Adversarial Deep Reinforcement Learning based Adaptive Moving Target Defense
This work addresses the problem of proactive cybersecurity defense for systems vulnerable to attacks, though it appears incremental as it builds on an established MTD model with a novel learning approach.
The paper tackles the challenge of optimizing moving target defense (MTD) strategies against adaptive adversaries by proposing a multi-agent reinforcement learning framework based on a two-player game model, and demonstrates its effectiveness in finding optimal policies in experiments.

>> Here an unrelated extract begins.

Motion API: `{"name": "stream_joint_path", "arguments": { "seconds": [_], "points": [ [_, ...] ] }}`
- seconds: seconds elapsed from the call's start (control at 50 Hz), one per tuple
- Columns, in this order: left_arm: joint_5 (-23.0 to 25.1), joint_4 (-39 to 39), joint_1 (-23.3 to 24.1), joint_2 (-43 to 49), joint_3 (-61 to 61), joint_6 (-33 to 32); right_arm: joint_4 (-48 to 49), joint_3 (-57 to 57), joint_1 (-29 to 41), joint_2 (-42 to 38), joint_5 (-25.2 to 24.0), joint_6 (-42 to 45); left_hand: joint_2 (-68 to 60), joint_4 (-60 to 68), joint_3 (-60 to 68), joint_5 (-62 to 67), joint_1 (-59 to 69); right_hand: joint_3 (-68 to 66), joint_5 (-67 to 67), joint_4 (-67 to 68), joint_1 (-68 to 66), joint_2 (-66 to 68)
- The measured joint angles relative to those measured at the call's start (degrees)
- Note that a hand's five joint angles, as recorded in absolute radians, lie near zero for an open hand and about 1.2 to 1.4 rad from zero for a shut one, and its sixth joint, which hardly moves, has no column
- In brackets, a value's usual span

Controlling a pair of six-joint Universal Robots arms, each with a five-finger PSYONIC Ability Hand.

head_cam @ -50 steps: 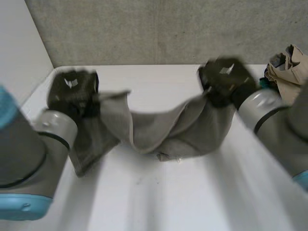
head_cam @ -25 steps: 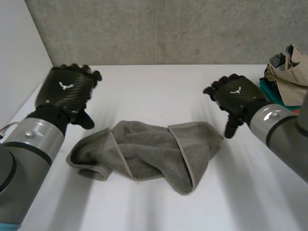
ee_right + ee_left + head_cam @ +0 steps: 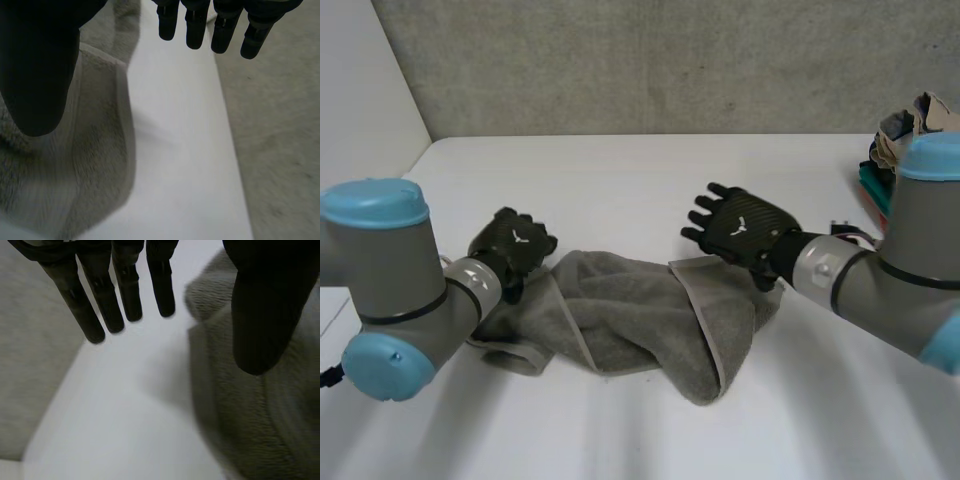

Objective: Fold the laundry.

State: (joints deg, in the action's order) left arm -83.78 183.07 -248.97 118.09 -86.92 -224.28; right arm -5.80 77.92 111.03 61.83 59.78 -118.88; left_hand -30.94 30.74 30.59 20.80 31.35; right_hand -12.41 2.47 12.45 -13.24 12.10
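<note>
Head view: grey towel (image 3: 640, 320) lies crumpled at the middle of the tabletop (image 3: 620, 170), left hand (image 3: 517, 245) at its left end, right hand (image 3: 740, 225) at its far right corner; clothes pile (image 3: 890, 132) at the right edge. Left wrist view: fingers (image 3: 102, 300) straight, thumb over towel, gripping nothing. Right wrist view: fingers (image 3: 195, 25) straight over bare tabletop, thumb above towel hem, released.

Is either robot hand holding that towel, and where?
Nothing is held: left robot hand and right robot hand are open at the ends of the crumpled grey towel.

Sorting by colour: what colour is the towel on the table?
The towel is plain grey-brown; the head view shows it best.
</note>
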Motion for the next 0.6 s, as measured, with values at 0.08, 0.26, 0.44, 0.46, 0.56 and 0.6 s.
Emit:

Moving target defense (MTD) is a proactive defense approach that aims to thwart attacks by continuously changing the attack surface of a system (e.g., changing host or network configurations), thereby increasing the adversary's uncertainty and attack cost. To maximize the impact of MTD, a defender must strategically choose when and what changes to make, taking into account both the characteristics of its system as well as the adversary's observed activities. Finding an optimal strategy for MTD presents a significant challenge, especially when facing a resourceful and determined adversary who may respond to the defender's actions. In this paper, we propose a multi-agent partially-observable Markov Decision Process model of MTD and formulate a two-player general-sum game between the adversary and the defender. Based on an established model of adaptive MTD, we propose a multi-agent reinforcement learning framework based on the double oracle algorithm to solve the game. In the experiments, we show the effectiveness of our framework in finding optimal policies.